**Dataset section**.
--- START ---
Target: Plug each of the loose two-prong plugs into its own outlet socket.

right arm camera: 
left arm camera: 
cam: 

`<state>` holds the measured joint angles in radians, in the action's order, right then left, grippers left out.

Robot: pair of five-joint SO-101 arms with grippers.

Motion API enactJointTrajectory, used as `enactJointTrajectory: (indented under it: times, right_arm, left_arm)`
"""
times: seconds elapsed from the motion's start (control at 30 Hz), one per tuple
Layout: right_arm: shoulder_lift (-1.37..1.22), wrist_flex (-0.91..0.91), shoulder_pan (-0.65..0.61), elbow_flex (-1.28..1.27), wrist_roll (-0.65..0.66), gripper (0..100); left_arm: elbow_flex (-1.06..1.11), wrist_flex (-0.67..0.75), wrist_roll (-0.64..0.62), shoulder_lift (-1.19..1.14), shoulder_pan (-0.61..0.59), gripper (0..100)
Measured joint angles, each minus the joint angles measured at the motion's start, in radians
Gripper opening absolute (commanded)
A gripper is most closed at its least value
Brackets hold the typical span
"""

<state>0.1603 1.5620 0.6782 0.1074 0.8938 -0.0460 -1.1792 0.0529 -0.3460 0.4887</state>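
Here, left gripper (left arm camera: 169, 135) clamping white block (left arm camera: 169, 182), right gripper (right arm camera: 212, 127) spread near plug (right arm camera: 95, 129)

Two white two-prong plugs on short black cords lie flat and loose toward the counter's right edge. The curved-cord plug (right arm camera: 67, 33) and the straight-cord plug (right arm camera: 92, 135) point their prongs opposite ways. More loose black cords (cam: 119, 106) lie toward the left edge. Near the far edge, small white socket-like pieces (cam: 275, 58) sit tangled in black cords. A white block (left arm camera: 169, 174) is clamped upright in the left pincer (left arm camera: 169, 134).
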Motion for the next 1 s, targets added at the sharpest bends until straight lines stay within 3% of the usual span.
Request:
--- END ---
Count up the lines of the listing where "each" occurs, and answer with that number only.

**Answer to the problem**.
2